When a Moneron or an Amoeba reaches a certain size, it begins to pinch in the middle like a tightly-laced corset. This increases until the creature divides into two equal halves. Each of these halves becomes a complete individual which continues to thrive until the next division takes place.
What Weismann observed as the most significant thing about this was that in this process and among these unicellular (single celled) organisms there is no such thing as natural death. Accidental death is wholesale in its proportions, but no Moneron ever dies of old age. Astounding as it may seem to the layman, the race-old, world-wide idea that death is “essential to the very nature of life itself” is here totally and indisputably overthrown.
“I pointed out,” says Weismann, in the second lecture and referring to the first “that we could not speak of natural death among unicellular animals, for their growth has no termination which is comparable with death. The origin of new individuals is not connected with the death of the old; but increase by division takes place in such a way that the two parts into which an organism separates are exactly equivalent to one another, and neither of them is older or younger than the other. In this way countless numbers of individuals arise, each of which is as old as the species itself, while each possesses the capability of living on indefinitely, by means of divisions.”
Among the Metazoa, i. e., multicellular or many celled animals, this immortality of the individual disappears. “Here, also,” says Weismann, “reproduction takes place by means of cell-division, but every cell does not possess the power of reproducing the whole organism. The cells of the organism are differentiated into two essentially different groups, the reproductive cells—ova or spermatozoa—and the somatic cells, or cells of the body. The immortality of the unicellular organism has passed over to the former—the reproductive cells—the others must die, and since the body of the individual is chiefly composed of them, it must die also.”

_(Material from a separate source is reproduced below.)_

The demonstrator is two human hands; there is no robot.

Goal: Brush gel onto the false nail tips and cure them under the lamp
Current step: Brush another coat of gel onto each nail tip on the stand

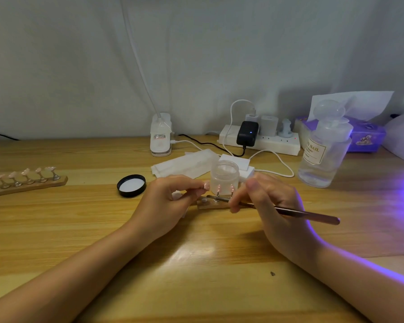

And so death came into the world, not by sin, as the Genesis legend reports, but through sex; a most astonishing conclusion, it may be, but one from which there is apparently no escape. Immortality still remains, it is true, but it is not the immortality of the conscious self. Positive science, nothwithstanding all its glorious gifts, has dealt a terrible blow to those gorgeous dreams of primitive men and modern mystics; those hopes and longings which have sustained millions of our race in hours of supreme sorrow; a blow which not even the bravest has been able to receive without flinching. The only immortality of which science has any surety is that of these unconscious single cells, which make possible the reproduction of the species.
Weismann, then, divides the cells which compose the bodies of the higher animals, including man, into two distinct kinds; the somatic, or body cells and the germ, or reproductive cells. These germ cells are, so to speak, batteries in which are stored a substance which Weismann calls germ-plasm. A minutely small portion of this germ-plasm from an individual of one sex, mixed with a similar portion from an individual of the other will produce a new individual. But—and here comes the keystone of Weismann’s arch—only a portion of the mixed germ-plasm is used up in the composition of the new individual; the rest is stored away in the germ-cells of the new individual for further reproduction when the time arrives. The only relation that this reserved germ-plasm has with the body cells of the new individual is that it is provided by them with room and board.
Thus, according to Weismann, from generation to generation, there is an unbroken stream of germ-plasm, and this constitutes his celebrated theory of “The Continuity of Germ-Plasm.” Granted this theory as a premise, and Weismann’s conclusions cannot be gainsaid. This germ-plasm being the sole “carrier of heredity,” nothing that happens to the somatic or body cells can be transmitted to the progeny.
Darwin had put forward a theory of heredity which he called “Pangenesis,” which made out a good case for the admission of the Lamarckian factor. According to this theory all the somatic or body cells give forth still smaller cells which he calls “gemmules.” These gemmules are collected, by some process not explained, in the reproductive organs. Here they are in packets, and these “packets of gemmules” are “the carriers of heredity.” One can easily see how by this process the effects of use and disuse would be transmissible for an organ shrunk by disuse would not be capably represented by an efficient delegation of gemmules at the reproductive headquarters.
Speaking of this theory, Grant Allen in his biography of Darwin says, “Let not the love of the biographer deceive us. Not to mince matters, it was his one conspicuous failure, and is now pretty universally admitted as such.” It must be remembered however, that Darwin was fully aware of its purely speculative character and with his usual caution entitled it the “Provisional Hypothesis of Pangenesis.”
Romanes, one of Weismann’s ablest critics, compares Weismann’s theory with Darwin’s, and while he refuses to defend Pangenesis against Weismann’s charge that it is a wholly unsupported speculation, he replies by contending that the germ-plasm theory lives in precisely the same kind of a glass house.